Spacelift - also great UI and very useful, but also costly
Driftctl - open source and direct cloud provider API integration. Standalone tool with no Terraform dependency. It checks against state vs actual terraform plan drift.
The other open source projects have not been touched or updated in a few years
So I built tfdrift
If you cant pay for it…build it
I really just needed something simple for my infrastructure.
Concurrent Project Scanning: TFDrift automatically discovers all directories containing
*.tf
files and processes them in batches. This means you can point it at your entire infrastructure repository and it will intelligently scan everything in parallel.Multiple Output Formats: Get a clean console table for quick checks, or generate detailed HTML reports with expandable sections showing the full terraform plan output.
CI/CD Ready: Designed to have structured output that integrates well with existing pipelines.
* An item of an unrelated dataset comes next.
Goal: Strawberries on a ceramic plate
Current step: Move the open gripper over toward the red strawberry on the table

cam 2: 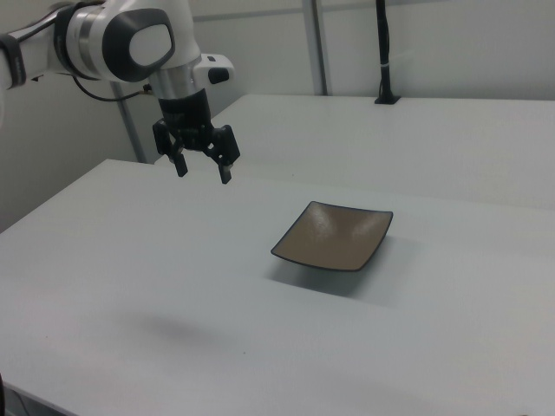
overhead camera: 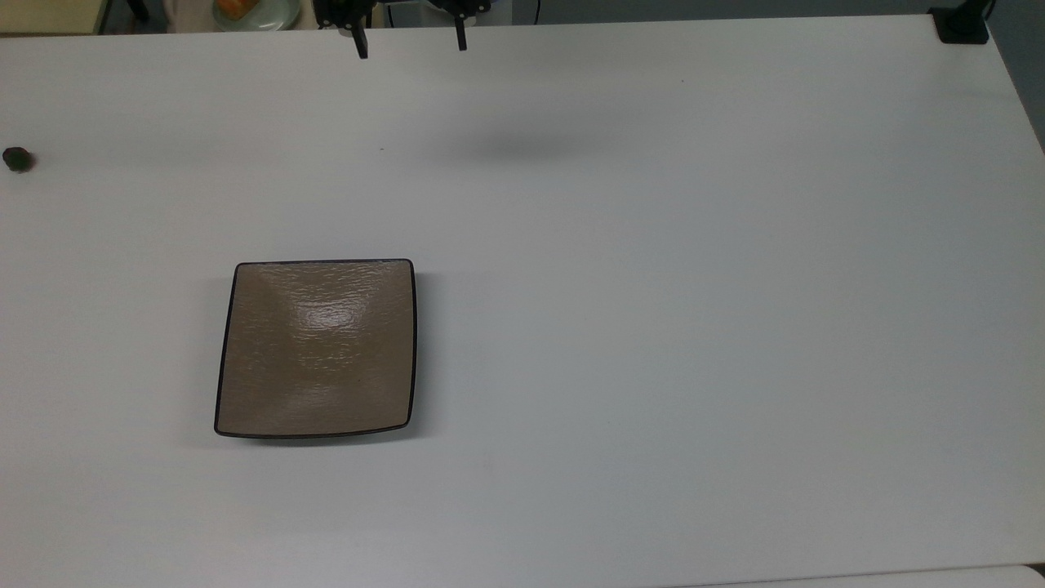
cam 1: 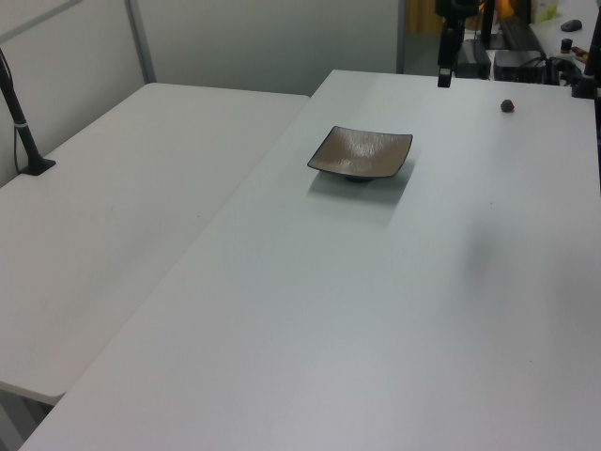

Flexible Configuration: Support for custom backend configurations, different Terraform versions per scan, and verbose logging when you need to debug issues.
How I Use It
I've integrated TFDrift into our GitLab CI pipeline to run daily drift checks across all our infrastructure projects. The HTML reports give the team a clear view of any drift, and we can quickly identify which projects need attention.
# Daily drift check across all projects
./tfdrift scan --path <full/path/to/infra> --html
# Quick check on a specific environment
./tfdrift scan --path ./environments/production
The tool has already caught several instances of configuration drift that would have caused deployment issues later. Having this visibility into the actual state of our infrastructure has been invaluable.
Open Sourcing it
I basically made the core of tfdrift open source. It is a barebones version of what I use in production but it should give you a decent starting point if you wanted to play with it. The production version I use also includes
CI/CD error checking to make sure our terraform apply does not happen if theres a drift. (Drift could have happened in between a merge request approval and apply)
Integration with Slack so our development channel gets a daily reminder if there is infrastructure drift
Performance optimization to really parallelize the different terraform runs.